About this task
What is the number of lines in the data that contain "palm"? Respond with nothing else.

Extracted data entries
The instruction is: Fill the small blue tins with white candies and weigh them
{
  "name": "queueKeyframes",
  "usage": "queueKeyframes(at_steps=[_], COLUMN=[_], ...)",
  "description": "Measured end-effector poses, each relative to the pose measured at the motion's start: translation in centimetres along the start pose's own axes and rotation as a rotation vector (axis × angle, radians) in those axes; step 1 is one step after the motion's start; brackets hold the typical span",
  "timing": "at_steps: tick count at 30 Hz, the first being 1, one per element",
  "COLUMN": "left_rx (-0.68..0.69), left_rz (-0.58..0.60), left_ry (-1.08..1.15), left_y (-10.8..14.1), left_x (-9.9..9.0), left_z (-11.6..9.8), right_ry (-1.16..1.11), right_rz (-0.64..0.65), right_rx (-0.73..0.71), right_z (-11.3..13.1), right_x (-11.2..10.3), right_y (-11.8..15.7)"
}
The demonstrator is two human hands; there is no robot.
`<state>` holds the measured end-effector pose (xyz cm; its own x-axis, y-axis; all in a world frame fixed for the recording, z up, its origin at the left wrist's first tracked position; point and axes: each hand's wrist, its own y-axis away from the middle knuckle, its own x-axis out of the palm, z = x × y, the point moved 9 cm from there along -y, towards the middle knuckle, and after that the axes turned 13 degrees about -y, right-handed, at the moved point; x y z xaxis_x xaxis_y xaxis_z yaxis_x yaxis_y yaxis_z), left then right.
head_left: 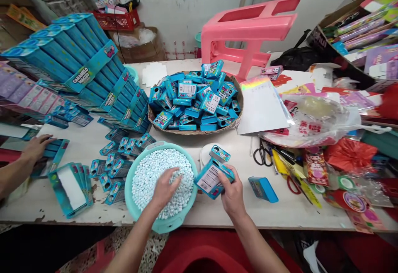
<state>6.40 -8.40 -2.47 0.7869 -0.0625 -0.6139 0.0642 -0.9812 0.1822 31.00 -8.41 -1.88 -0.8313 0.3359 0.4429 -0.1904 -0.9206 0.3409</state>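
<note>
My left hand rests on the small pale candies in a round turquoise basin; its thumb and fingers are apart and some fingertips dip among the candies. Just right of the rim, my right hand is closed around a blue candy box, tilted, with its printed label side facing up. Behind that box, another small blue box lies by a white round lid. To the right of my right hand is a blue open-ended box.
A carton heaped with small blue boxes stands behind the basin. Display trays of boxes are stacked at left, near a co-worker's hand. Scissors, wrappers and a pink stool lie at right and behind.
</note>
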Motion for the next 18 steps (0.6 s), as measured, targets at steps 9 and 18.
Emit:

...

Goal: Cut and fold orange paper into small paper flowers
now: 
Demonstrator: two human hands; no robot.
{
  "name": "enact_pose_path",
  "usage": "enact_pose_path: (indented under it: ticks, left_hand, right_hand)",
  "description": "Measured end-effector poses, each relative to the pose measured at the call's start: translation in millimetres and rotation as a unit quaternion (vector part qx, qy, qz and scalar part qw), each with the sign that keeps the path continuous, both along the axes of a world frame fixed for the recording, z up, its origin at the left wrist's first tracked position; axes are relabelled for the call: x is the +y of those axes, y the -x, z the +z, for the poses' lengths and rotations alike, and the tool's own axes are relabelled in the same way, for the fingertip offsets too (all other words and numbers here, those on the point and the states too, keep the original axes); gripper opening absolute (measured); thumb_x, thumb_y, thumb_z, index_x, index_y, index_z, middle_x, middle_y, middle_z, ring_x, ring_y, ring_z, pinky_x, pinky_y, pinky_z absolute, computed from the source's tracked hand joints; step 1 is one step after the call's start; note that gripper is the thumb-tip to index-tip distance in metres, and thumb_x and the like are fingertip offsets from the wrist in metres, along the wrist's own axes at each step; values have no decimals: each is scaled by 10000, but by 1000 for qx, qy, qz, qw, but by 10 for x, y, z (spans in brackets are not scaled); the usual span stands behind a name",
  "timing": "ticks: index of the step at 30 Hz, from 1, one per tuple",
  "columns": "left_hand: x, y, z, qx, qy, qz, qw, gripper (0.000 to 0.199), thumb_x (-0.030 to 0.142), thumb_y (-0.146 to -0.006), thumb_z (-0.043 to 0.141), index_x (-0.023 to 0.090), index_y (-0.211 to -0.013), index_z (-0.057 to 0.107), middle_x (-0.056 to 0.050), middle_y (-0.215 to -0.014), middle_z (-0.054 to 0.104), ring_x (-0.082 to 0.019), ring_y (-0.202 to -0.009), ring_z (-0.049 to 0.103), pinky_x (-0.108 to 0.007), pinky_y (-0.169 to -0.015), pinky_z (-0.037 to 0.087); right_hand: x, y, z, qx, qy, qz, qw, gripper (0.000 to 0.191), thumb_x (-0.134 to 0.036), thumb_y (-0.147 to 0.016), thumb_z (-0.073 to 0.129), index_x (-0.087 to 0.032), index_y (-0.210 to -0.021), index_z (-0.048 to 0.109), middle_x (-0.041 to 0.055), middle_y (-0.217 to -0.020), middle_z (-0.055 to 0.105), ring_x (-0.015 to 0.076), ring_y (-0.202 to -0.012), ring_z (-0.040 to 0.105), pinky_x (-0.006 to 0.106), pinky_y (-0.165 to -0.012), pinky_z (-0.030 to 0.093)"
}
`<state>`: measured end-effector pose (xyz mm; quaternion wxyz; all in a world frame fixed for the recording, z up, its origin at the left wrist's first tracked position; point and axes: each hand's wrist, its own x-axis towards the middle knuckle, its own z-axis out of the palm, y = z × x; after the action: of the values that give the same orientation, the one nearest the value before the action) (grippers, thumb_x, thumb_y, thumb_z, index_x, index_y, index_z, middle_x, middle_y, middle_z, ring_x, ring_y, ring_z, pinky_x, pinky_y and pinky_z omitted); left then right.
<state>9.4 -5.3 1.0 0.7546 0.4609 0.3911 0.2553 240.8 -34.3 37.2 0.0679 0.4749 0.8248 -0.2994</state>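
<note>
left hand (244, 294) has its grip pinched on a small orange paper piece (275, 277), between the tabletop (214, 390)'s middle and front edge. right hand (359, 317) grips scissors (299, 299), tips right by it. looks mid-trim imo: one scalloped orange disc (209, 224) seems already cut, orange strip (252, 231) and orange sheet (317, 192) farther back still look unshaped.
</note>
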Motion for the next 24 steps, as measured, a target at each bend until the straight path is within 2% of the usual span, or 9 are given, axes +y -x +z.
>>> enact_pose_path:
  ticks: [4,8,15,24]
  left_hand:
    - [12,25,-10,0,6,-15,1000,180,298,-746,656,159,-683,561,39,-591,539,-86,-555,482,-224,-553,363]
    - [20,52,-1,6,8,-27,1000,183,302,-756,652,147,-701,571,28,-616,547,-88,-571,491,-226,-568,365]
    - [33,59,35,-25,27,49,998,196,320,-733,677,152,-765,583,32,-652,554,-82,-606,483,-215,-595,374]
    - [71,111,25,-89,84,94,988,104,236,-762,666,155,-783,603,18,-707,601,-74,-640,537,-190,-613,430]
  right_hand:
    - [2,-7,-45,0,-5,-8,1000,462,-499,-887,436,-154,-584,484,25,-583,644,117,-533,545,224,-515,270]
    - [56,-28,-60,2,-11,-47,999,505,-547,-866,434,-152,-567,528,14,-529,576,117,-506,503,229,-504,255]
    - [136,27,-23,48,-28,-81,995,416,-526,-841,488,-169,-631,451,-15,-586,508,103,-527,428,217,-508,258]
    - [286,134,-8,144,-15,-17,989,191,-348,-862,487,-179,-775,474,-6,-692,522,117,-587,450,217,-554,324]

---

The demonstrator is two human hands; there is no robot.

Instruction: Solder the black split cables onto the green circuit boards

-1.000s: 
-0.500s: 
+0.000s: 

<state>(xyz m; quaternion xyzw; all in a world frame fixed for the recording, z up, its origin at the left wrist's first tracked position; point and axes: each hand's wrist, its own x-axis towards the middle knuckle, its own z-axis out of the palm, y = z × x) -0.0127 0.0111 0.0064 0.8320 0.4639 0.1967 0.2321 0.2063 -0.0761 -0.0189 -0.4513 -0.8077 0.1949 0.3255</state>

Result
3